**Task instructions**:
Except for images, print the whole listing verbatim.
● ● ●
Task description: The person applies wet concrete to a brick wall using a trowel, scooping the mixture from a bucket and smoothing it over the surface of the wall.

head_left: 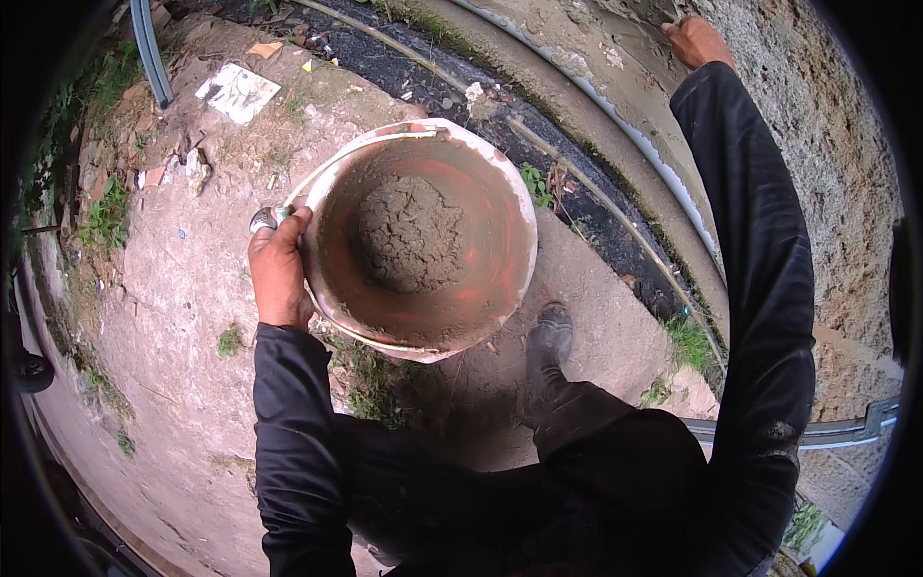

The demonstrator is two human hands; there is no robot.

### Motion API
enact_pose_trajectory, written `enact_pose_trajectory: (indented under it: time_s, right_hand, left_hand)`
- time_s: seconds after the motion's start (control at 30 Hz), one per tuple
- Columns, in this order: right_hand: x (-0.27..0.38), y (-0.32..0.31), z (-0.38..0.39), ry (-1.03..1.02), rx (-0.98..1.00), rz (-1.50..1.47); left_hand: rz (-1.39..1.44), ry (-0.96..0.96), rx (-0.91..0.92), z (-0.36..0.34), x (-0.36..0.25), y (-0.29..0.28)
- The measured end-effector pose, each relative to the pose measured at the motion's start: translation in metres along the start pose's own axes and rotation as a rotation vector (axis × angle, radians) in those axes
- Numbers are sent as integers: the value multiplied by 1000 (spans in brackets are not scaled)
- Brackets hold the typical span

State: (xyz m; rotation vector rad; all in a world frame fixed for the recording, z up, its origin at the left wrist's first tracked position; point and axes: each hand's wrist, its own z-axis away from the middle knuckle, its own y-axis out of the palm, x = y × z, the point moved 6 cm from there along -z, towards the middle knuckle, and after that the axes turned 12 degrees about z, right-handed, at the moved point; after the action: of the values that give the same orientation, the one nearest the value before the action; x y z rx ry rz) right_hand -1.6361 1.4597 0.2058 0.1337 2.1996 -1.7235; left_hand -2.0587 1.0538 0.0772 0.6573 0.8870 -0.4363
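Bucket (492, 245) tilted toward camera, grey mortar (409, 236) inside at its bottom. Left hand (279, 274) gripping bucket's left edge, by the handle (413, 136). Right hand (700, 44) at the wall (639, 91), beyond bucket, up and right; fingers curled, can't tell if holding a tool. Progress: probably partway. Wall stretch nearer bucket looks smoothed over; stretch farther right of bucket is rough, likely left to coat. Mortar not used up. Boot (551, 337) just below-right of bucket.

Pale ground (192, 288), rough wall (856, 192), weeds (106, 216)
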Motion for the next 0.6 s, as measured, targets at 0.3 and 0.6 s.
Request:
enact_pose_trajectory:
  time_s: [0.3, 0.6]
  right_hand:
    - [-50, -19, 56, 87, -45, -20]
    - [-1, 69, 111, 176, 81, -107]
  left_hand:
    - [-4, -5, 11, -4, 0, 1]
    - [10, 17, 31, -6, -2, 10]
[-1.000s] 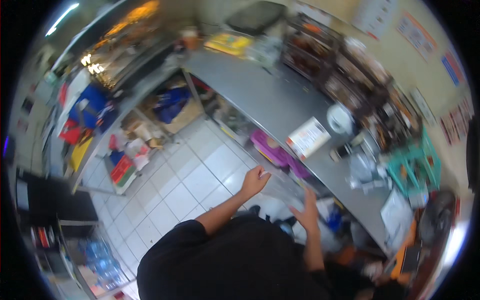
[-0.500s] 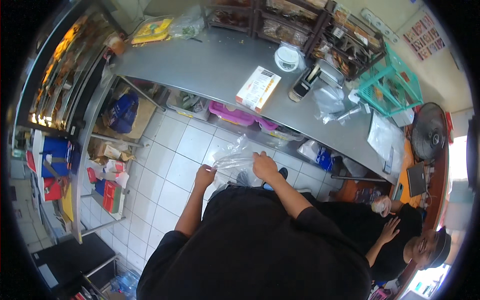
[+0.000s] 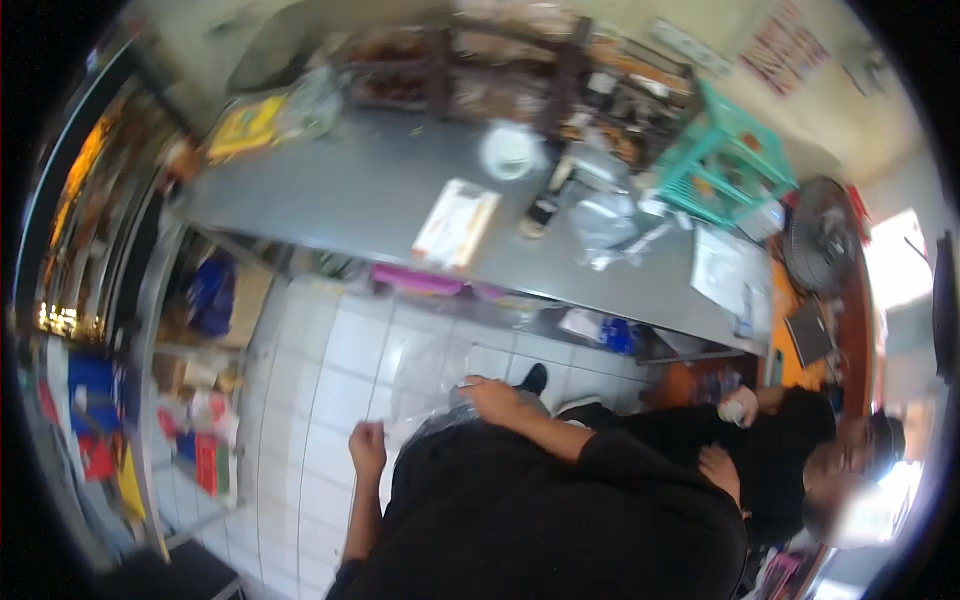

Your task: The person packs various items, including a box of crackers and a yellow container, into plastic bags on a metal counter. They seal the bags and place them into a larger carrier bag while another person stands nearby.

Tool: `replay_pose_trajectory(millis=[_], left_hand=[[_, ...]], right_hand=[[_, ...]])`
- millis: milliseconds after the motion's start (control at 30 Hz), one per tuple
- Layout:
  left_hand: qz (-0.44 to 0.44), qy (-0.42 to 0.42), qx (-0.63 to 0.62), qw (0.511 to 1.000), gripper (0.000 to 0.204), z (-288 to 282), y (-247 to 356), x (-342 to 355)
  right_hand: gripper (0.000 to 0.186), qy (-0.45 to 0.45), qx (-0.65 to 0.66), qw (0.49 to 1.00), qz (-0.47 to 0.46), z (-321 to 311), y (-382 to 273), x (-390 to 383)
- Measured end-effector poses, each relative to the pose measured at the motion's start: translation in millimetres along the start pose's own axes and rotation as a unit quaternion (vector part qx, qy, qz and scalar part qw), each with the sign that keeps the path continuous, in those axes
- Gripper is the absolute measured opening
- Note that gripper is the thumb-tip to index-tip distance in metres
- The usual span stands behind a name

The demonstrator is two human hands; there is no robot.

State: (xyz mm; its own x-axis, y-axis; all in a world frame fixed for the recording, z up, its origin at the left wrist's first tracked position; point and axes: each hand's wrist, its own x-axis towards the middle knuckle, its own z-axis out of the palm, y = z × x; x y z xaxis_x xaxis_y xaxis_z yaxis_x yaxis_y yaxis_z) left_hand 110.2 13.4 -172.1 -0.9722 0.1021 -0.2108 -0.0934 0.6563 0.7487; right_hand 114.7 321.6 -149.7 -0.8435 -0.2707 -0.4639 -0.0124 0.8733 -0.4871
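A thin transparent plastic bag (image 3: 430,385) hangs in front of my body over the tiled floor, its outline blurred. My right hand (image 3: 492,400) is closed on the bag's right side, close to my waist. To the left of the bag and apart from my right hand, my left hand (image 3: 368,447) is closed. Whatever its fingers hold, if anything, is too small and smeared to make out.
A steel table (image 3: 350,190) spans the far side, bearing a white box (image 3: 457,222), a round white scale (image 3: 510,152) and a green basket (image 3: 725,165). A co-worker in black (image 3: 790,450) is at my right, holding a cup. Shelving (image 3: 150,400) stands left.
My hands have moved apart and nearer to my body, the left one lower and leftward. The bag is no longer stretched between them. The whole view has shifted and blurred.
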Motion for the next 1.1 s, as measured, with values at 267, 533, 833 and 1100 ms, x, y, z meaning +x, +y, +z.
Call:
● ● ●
**Completed task**:
Task description: The person applies wet concrete to a brick wall using a trowel, scooping the mixture from a bucket and smoothing it over the surface of the wall.

head_left: 

The demonstrator is two human hands; there is no robot.

### Motion API
enact_pose_trajectory, written `enact_pose_trajectory: (indented under it: time_s, right_hand, left_hand)`
- time_s: seconds after the motion's start (control at 30 Hz), one per tuple
- Columns, in this order: right_hand: x (-0.27..0.38), y (-0.32..0.31), z (-0.38..0.39), ry (-1.03..1.02), rx (-0.98..1.00), rz (-1.50..1.47); left_hand: rz (-1.39..1.44), ry (-0.96..0.96), rx (-0.91..0.92), z (-0.36..0.34), x (-0.36..0.25), y (-0.29..0.28)
- The measured end-effector pose, each relative to the pose measured at the motion's start: translation in metres along the start pose's own axes and rotation as a rotation vector (axis × angle, radians) in those axes
- Numbers are sent as integers: the value multiplied by 1000 (spans in brackets are not scaled)
- Brackets hold the typical span

State: (xyz m; rotation vector rad; all in a world frame fixed for the recording, z up, its origin at the left wrist's first tracked position; point and axes: each hand's wrist, its own z-axis away from the middle knuckle, its own y-axis out of the palm, x = y × z, the point moved 6 cm from there along -z, towards the middle knuckle, and after that the axes turned 12 degrees about z, right-handed, at the moved point; after the action: of the values that give the same orientation, the one nearest the value before the action; x y z rx ry rz) right_hand -1.6361 1.4597 0.2058 0.1337 2.1996 -1.7235; left_hand -2.0587 1.0538 0.0772 0.6573 0.8870 -0.4363
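Bucket (492, 245) tilted toward camera, grey mortar (409, 236) inside at its bottom. Left hand (279, 274) gripping bucket's left edge, by the handle (413, 136). Right hand (700, 44) at the wall (639, 91), beyond bucket, up and right; fingers curled, can't tell if holding a tool. Progress: probably partway. Wall stretch nearer bucket looks smoothed over; stretch farther right of bucket is rough, likely left to coat. Mortar not used up. Boot (551, 337) just below-right of bucket.

Pale ground (192, 288), rough wall (856, 192), weeds (106, 216)
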Motion for the next 0.6 s, as measured, targets at 0.3 and 0.6 s.
Request:
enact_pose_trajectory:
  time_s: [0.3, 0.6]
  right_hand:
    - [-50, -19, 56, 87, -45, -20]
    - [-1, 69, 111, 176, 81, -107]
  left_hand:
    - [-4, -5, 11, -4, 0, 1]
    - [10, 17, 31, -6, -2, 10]
[-1.000s] 
[-0.500s] 
[+0.000s] 

Your task: The person packs various items, including a box of crackers and a yellow container, into plastic bags on a metal counter. They seal the bags and place them into a larger carrier bag while another person stands nearby.

Tool: `replay_pose_trajectory(millis=[_], left_hand=[[_, ...]], right_hand=[[_, ...]])`
- millis: milliseconds after the motion's start (control at 30 Hz), one per tuple
- Layout:
  left_hand: qz (-0.44 to 0.44), qy (-0.42 to 0.42), qx (-0.63 to 0.62), qw (0.511 to 1.000), gripper (0.000 to 0.204), z (-288 to 282), y (-247 to 356), x (-342 to 355)
  right_hand: gripper (0.000 to 0.186), qy (-0.45 to 0.45), qx (-0.65 to 0.66), qw (0.49 to 1.00), qz (-0.47 to 0.46), z (-321 to 311), y (-382 to 273), x (-390 to 383)
- Measured end-effector poses, each relative to the pose measured at the motion's start: translation in millimetres along the start pose's own axes and rotation as a unit quaternion (vector part qx, qy, qz and scalar part qw), each with the sign that keeps the path continuous, in those axes
- Gripper is the absolute measured opening
- Note that gripper is the thumb-tip to index-tip distance in metres
- The usual span stands behind a name

The demonstrator is two human hands; there is no robot.

State: (xyz mm; its own x-axis, y-axis; all in a world frame fixed for the recording, z up, its origin at the left wrist's first tracked position; point and axes: each hand's wrist, its own x-axis towards the middle knuckle, its own z-axis out of the palm, y = z × x; x y z xaxis_x xaxis_y xaxis_z yaxis_x yaxis_y yaxis_z) left_hand 110.2 13.4 -172.1 -0.9722 0.1021 -0.2108 -0.0934 0.6563 0.7487; right_hand 114.7 321.6 -149.7 -0.8435 -0.2707 -0.4639 -0.0124 0.8733 -0.4871
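A thin transparent plastic bag (image 3: 430,385) hangs in front of my body over the tiled floor, its outline blurred. My right hand (image 3: 492,400) is closed on the bag's right side, close to my waist. To the left of the bag and apart from my right hand, my left hand (image 3: 368,447) is closed. Whatever its fingers hold, if anything, is too small and smeared to make out.
A steel table (image 3: 350,190) spans the far side, bearing a white box (image 3: 457,222), a round white scale (image 3: 510,152) and a green basket (image 3: 725,165). A co-worker in black (image 3: 790,450) is at my right, holding a cup. Shelving (image 3: 150,400) stands left.
My hands have moved apart and nearer to my body, the left one lower and leftward. The bag is no longer stretched between them. The whole view has shifted and blurred.
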Motion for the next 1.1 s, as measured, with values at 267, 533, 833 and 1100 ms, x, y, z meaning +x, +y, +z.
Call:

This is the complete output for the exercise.